Health authorities in the Western Cape say South Africa’s risk of experiencing a second wave of Covid-19 is high. Several countries around the world are already experiencing the second wave.
The province is now preparing itself for this eventuality and South Africans are urged to stay vigilant.
The country has seen a significant drop in Covid statistics over the past few weeks but Health authorities are keeping their eyes open for the second wave many say is bound to come.
Western Cape health authorities are appealing to everyone to not let their guard down.
A national and provincial task team consisting of specialists is analysing the factors which have contributed to second waves internationally, reported eNCA.

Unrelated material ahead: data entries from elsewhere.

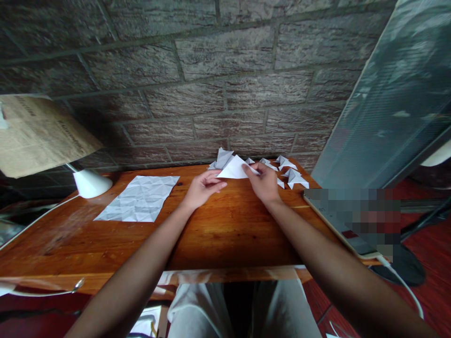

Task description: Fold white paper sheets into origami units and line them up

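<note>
Both my hands hold a folded white paper piece (234, 169) just above the far side of the wooden table (218, 234). My left hand (203, 187) pinches its left edge with fingers pressed together. My right hand (263, 182) grips its right corner, fingers curled over the paper. Several folded paper shapes (289, 174) lie behind and to the right of my hands, near the wall.
A creased white sheet (141, 198) lies flat at the left of the table. A white lamp base (92, 183) stands further left under a brown paper shade (38, 134). A tablet-like device (338, 220) rests at the table's right edge. A brick wall (211, 84) backs the table.
</note>
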Tool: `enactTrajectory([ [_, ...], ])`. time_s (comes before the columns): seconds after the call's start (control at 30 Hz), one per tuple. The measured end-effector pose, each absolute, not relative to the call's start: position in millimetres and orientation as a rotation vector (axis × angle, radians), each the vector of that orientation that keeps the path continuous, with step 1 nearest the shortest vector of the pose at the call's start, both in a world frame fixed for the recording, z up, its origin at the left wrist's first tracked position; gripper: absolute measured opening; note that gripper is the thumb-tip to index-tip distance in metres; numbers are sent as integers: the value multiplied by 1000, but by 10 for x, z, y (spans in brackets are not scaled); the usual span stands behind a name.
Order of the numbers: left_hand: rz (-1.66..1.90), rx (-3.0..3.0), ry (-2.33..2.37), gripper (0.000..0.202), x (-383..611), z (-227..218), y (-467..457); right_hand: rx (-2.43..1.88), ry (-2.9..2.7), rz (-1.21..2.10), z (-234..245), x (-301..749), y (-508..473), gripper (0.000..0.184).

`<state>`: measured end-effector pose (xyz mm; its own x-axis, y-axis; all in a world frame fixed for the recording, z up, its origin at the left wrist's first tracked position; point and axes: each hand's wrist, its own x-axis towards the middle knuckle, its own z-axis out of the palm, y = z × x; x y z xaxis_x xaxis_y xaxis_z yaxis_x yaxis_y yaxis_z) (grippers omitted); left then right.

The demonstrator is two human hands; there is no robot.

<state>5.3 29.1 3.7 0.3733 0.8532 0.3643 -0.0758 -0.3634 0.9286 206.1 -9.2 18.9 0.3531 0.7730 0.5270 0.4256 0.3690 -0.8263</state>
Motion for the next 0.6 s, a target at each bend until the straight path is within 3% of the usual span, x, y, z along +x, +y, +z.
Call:
enactTrajectory([
  [0.23, 1241, 1702, 858, 36, 25, 74, 304, -1204, -1225, 504, 194, 2024, -79, 37],
  [0.47, 1294, 1728, 878, 29, -24, 128, 286, -1041, -1373, 1023, 249, 2048, -100, 38],
  [0.6, 1315, 1680, 901, 28, -36, 145, 285, -1116, -1504, 963, 271, 2101, -120, 39],
])
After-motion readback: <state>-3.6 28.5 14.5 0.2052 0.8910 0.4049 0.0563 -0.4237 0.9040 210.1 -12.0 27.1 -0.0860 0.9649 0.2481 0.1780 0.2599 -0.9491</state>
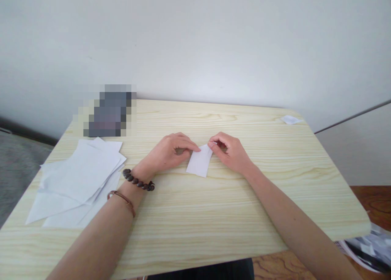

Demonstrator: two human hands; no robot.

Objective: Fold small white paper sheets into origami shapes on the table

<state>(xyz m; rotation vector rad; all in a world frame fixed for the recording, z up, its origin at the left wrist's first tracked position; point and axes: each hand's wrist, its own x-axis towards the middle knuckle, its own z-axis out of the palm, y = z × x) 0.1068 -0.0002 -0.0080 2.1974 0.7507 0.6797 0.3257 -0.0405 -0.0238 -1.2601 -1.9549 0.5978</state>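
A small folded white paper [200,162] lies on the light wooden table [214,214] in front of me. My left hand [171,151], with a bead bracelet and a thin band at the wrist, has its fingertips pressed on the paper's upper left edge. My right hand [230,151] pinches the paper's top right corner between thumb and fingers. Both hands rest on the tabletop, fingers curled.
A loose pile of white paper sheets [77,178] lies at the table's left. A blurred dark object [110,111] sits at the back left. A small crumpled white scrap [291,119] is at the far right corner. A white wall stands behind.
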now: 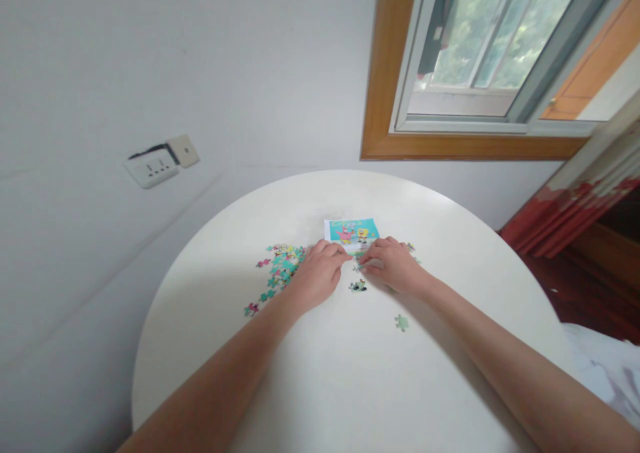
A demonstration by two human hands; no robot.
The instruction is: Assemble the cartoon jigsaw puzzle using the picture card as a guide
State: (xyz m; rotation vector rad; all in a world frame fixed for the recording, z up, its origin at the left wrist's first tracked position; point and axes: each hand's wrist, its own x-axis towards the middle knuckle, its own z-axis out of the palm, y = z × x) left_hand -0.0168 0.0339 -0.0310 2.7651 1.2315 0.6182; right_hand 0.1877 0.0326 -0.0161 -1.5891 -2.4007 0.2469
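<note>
On the round white table [320,386] my left hand [317,274] and my right hand [393,264] lie close together, fingertips nearly meeting over small jigsaw pieces [357,260]. Both hands have the fingers curled in a pinch, and what they grip is too small to make out. Just beyond the fingertips lies a small cartoon picture card [352,232]. A heap of teal, pink and yellow puzzle pieces [280,265] sits left of my left hand. A joined bit of puzzle [358,285] lies just below the fingertips.
A single green piece [401,322] lies apart nearer to me. A wall socket [153,168] is on the white wall at left. A wood-framed window [480,73] is at the upper right, with a red and cream curtain [580,193] beside it.
</note>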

What they aim to find is how that information could inform South Africa’s response to a second wave and decrease the risks.
Western Cape’s Head of Health, Dr Keith Cloete, said the province is being cautious.
“We are early on the side of caution and therefore our position at the moment is based on international experience. The risk for having a second wave in South Africa is significant, it’s high, and we are preparing as if we will get a second wave,” said Cloete.
The health department in the province has a strategy in place, according to Cloete, which will see any sign of small outbreaks of Covid be seen early as well as contained early and as it happens.
“While being extremely vigilant, the regard against any escalation of that into a size of a second wave,” said the Head, and that it is still unclear when the second wave will hit.
Western Cape’s Premier, Alan Winde, has cautioned citizens to, “Remember to remain vigilant and protect one another. Always wear your mask properly, wash, or sanitize your hands regularly, cough/sneeze into a tissue, and maintain your distance from others.”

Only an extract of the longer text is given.